Entrepreneurs are more like quilt builders than jigsaw puzzle solvers, according to Heidi Neck of Babson College. Entrepreneurs have more of a fear of missing an opportunity than fear of failure. Taking small chances and planned steps is a good way to build creative confidence and take on larger challenges, Tina recommends.


Peter Diamandis, Founder of the X Prize Foundation, uses the grand challenge approach to address global problems in areas like genomics and fuel efficiency. The 1919 Oretig Prize led to Charles Lindbergh’s first flight from New York to Paris. John Kennedy’s moonshot challenge spurred the lunar missions in the 1960s.


“Many artists and entrepreneurs are propelled forward in their pursuits not by their intellectual curiosity, but by strong feelings, including anger, sadness, joy, or frustration,” Tina explains. “Creativity isn’t entirely a cerebral act, but rather is augmented by strong emotions that fuel fresh ideas,” she adds. This helps see opportunities where others see obstacles.
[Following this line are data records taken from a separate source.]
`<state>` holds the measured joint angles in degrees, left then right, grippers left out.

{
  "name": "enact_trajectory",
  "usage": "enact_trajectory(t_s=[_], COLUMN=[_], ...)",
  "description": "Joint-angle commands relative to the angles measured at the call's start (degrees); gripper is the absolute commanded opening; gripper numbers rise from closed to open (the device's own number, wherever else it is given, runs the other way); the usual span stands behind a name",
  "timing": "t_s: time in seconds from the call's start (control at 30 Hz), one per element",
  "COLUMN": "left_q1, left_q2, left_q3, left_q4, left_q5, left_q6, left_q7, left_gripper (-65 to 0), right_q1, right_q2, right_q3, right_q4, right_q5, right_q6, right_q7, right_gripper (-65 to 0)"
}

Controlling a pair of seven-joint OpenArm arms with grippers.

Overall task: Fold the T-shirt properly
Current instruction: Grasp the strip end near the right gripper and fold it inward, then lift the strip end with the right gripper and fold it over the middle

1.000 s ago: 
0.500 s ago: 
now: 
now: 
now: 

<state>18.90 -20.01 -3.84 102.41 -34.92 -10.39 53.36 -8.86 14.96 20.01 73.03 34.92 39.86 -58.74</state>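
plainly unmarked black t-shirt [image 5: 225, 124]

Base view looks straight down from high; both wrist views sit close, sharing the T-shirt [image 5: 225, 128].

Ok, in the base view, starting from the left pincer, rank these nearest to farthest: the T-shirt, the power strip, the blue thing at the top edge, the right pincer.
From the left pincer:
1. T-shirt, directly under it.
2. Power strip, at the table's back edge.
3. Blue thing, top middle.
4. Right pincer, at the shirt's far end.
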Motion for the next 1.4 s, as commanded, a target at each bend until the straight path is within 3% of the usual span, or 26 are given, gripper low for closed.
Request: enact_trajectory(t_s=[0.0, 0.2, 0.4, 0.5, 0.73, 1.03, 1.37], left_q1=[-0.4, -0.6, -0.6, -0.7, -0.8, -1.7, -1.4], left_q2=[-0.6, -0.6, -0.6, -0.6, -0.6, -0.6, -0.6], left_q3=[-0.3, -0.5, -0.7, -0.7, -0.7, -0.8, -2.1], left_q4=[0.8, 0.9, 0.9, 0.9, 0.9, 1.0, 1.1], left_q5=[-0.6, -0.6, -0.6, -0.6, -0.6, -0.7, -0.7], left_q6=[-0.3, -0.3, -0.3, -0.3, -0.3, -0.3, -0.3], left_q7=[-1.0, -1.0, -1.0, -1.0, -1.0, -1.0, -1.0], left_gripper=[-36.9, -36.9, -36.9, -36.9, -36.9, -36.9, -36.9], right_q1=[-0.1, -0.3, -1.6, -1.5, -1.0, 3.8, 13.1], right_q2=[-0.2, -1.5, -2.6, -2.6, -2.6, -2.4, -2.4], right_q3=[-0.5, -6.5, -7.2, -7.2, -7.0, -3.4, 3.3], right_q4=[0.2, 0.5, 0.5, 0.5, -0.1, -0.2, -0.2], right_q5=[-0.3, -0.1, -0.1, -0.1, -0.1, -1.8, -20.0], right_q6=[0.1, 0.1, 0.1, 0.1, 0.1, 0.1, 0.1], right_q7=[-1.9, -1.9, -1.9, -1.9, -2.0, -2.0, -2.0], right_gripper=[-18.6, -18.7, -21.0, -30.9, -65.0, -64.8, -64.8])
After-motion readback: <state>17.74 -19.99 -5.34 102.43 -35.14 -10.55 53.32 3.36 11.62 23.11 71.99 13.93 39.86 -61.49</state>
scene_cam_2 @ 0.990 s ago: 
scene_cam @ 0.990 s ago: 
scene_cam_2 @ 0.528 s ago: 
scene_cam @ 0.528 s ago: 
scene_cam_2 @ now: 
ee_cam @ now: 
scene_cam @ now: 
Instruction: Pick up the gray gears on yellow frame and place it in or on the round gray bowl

Children grow up with active imagination, curiosity, and a love for games and roles. However, they are told to be more “serious” and “productive” when they grow up, and focus more on “implementation”.


The Innovation Engine


All the principles explained above are woven together in the Innovation Engine framework with six components. Internal components are knowledge, imagination and attitude; external components are resources, habitat, and culture. All are connected and influence each other in a cumulative and spiral manner.
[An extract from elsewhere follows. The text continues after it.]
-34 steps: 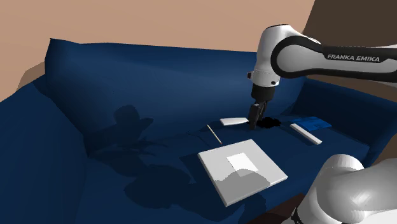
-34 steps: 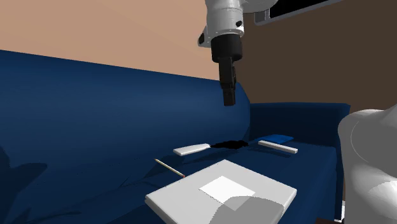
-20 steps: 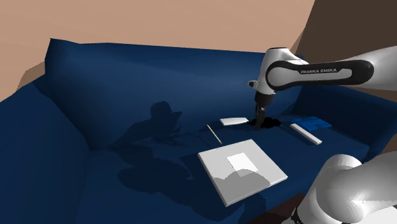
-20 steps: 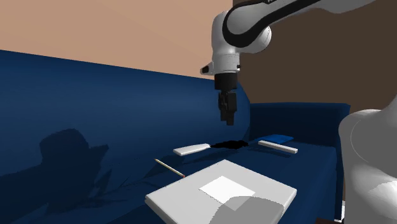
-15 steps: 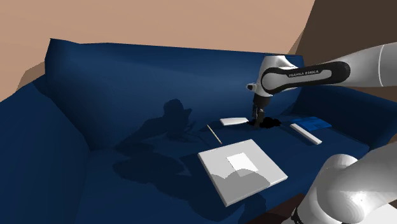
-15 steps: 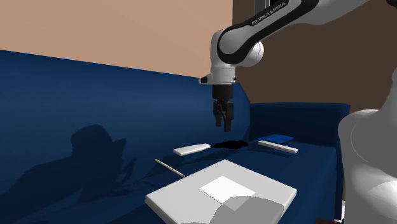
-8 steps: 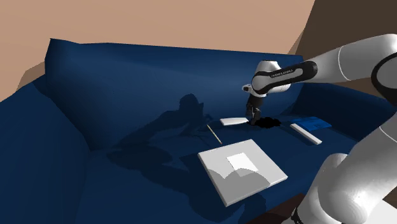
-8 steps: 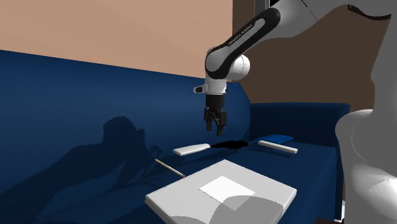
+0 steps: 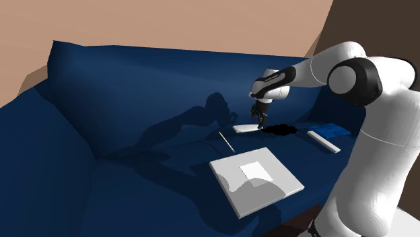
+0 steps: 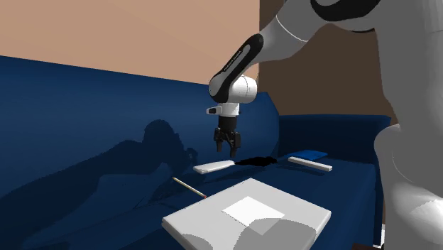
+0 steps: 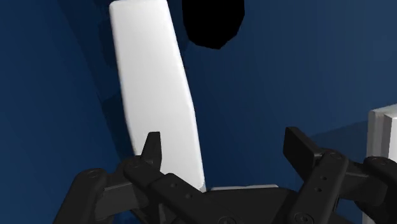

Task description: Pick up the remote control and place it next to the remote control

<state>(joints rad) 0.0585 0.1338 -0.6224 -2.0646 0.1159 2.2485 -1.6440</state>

“Successful entrepreneurs often come from outside of the domain of their new venture, and their unorthodox ideas aren’t inhibited by industry doctrine,” Tina explains. A “beginner’s mind” helps, but usually with expertise in a related or relevant field. Serial entrepreneurs build on their accumulated knowledge and experience in different disciplines.


Imagination is “the catalyst required for creative combustion”. It involves reframing, connecting and combining ideas, and transforms existing knowledge. Attitude or mindset drives our ability to achieve. Individual behaviours can spark community changes and eventually broader laws, as seen in the environmental movement.


Pioneering startups in each country are spurring the entrepreneurial movement across the world, as seen in examples like Skype (Estonia), Baidu (China), Anoosh (Saudi Arabia), Patagon (Argentina), and Aramex (Jordan).


The organisation Endeavour is promoting such role models in emerging economies, thus making them more accepting and supportive of future innovators. Creativity education is also an important driver. For example, STVP’s Global Innovation Tournament spurs weeklong projects by local entrepreneurs, some of which went on to become companies.


Tina’s classroom challenges spurred projects like making lawn mats out of hangers (Japan), carved elephants from used coconut shells (Thailand), and a sweater made from old socks (Ireland). “I had no idea that we are so creative,” a student remarked.


“Your ideas – big and small – are the critical starting point for innovations that propel us forward,” Tina sums up.